■ ABOUT THIS TASK
Your answer must be every line of the data that contains "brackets".
-=-=-
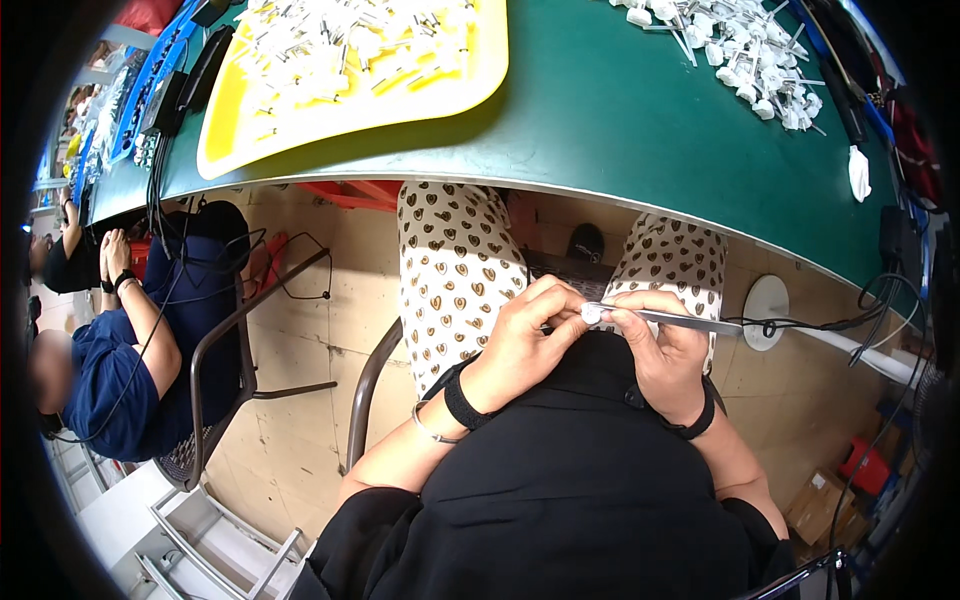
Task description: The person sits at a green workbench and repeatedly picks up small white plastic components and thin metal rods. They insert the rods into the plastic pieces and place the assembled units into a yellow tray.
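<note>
My left hand (528,340) pinches a small white plastic part (592,314) over my lap, below the table edge. My right hand (662,345) grips metal tweezers (690,321), whose tip meets the white part. Both wrists carry black bands, and the left also wears a thin bracelet. My legs, in heart-patterned trousers (455,270), are under the hands.
A green table (620,130) spans the top, with a yellow tray (350,105) of several small white parts at the left and a loose pile of white parts (745,50) at the right. A seated person in blue (130,350) is at the left beside a metal chair frame (235,350).
</note>
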Motion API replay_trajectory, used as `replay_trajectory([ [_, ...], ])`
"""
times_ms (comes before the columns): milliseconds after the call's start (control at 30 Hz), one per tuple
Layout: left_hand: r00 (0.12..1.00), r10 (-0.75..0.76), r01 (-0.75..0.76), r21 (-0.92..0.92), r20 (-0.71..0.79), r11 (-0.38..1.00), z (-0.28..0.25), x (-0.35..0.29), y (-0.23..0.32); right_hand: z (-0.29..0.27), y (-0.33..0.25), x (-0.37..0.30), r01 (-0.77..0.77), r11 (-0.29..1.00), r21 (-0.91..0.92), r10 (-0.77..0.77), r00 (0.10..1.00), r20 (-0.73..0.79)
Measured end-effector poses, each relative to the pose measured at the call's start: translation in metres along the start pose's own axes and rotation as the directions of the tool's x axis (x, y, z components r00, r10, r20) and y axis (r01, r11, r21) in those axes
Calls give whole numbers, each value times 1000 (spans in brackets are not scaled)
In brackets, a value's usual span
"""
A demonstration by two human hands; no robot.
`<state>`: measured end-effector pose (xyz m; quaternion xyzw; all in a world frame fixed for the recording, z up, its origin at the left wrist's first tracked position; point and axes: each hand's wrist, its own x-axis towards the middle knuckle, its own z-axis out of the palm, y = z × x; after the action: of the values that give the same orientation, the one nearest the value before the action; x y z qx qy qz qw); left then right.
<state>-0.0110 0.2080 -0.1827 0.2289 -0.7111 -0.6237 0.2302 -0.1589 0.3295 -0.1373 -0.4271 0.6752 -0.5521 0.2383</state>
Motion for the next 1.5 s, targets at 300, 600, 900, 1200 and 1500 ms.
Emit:
replay_trajectory([
  [300,1000,-12,12,-10,4,1000,0,0,1,0,-2,0,-11,1000,24,10,1000,15],
  [600,1000,7,-7,-14,-3,1000,1,-1,-1,1,-1,1,-38,999,14,38,999,14],
  [900,1000,6,-6,-30,-4,1000,1,-1,-1,1,0,-1,-68,997,32,68,998,-6],
  [1200,1000,4,-4,-12,5,1000,0,-1,0,2,-2,-2,-83,996,42,84,996,-22],
  [1500,999,-27,26,18,20,999,0,-1,4,3,-2,0,-50,998,26,50,999,-13],
])
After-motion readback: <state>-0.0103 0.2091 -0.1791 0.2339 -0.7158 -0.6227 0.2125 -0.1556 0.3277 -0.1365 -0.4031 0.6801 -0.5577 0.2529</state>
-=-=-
■ EXERCISE RESPONSE
Calls give whole numbers, each value times 1000 (spans in brackets are not scaled)
In brackets, a value's usual span

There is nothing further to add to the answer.